◆ **WORK ORDER**: An exact copy of the data is required. No picture may appear in it.

RECORDED INFORMATION START

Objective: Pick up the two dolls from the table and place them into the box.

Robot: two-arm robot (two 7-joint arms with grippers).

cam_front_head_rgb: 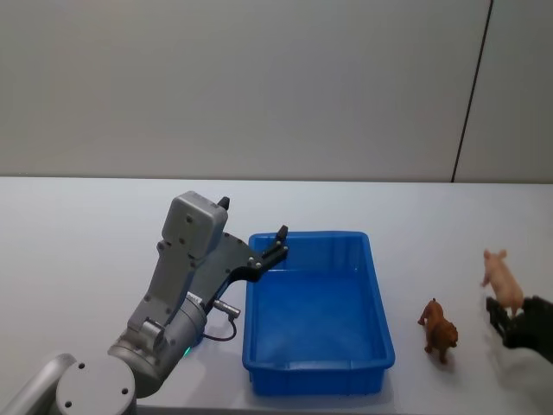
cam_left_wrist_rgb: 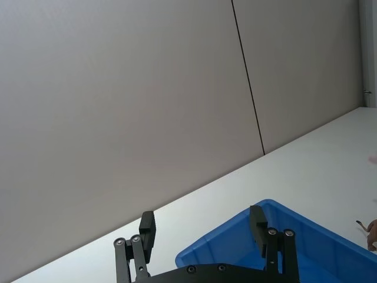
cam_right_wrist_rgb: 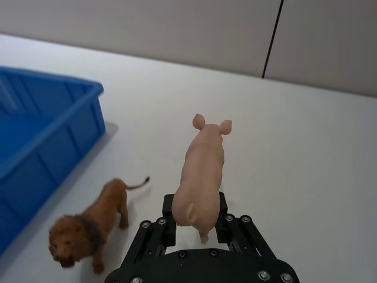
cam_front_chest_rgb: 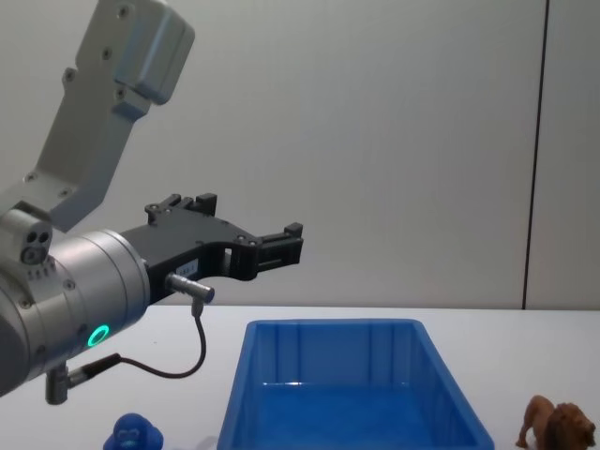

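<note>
**Q:** What is laid out, from the largest item down?

**A:** A white desk (cam_front_head_rgb: 86,242) is shown, with a blue box (cam_front_head_rgb: 315,380) set near its middle and apparently empty. The left hand (cam_left_wrist_rgb: 202,227) is held open just above the box's rear left corner, and nothing is carried in it. The right hand (cam_right_wrist_rgb: 195,206) is seen at the robot's far right, closed about the hindquarters of a pink pig (cam_right_wrist_rgb: 203,162). Whether the pig is clear of the desk cannot be told. A brown lion (cam_right_wrist_rgb: 94,221) stands between the box and the pig, apart from both. A blue ape (cam_front_chest_rgb: 134,436) is placed on the desk to the left of the box, close to the robot.

**Q:** How are the figures expected to handle, and where should they be held?

**A:** They are judged to be light, stiff and smooth-skinned, so slipping rather than crushing is to be guarded against. The trunk is preferred as the hold and should be gripped across the flanks. Legs, tail and ears are thought too thin. The rounded ape is best taken across its widest part.

**Q:** Can any writing be read?

**A:** No brand, label or lettering can be made out.
</note>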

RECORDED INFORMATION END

◆ **YOUR SOLUTION**:
Objective: Pick up the two dolls from the table and place them into the box.

Robot: two-arm robot (two 7-joint arms with grippers).

cam_front_head_rgb: 
cam_left_wrist_rgb: 
cam_right_wrist_rgb: 
cam_front_chest_rgb: 

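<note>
**Q:** What is laid out, from the largest item down?

**A:** A white desk (cam_front_head_rgb: 86,242) is shown, with a blue box (cam_front_head_rgb: 315,380) set near its middle and apparently empty. The left hand (cam_left_wrist_rgb: 202,227) is held open just above the box's rear left corner, and nothing is carried in it. The right hand (cam_right_wrist_rgb: 195,206) is seen at the robot's far right, closed about the hindquarters of a pink pig (cam_right_wrist_rgb: 203,162). Whether the pig is clear of the desk cannot be told. A brown lion (cam_right_wrist_rgb: 94,221) stands between the box and the pig, apart from both. A blue ape (cam_front_chest_rgb: 134,436) is placed on the desk to the left of the box, close to the robot.

**Q:** How are the figures expected to handle, and where should they be held?

**A:** They are judged to be light, stiff and smooth-skinned, so slipping rather than crushing is to be guarded against. The trunk is preferred as the hold and should be gripped across the flanks. Legs, tail and ears are thought too thin. The rounded ape is best taken across its widest part.

**Q:** Can any writing be read?

**A:** No brand, label or lettering can be made out.
</note>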

No further output will be produced for this exercise.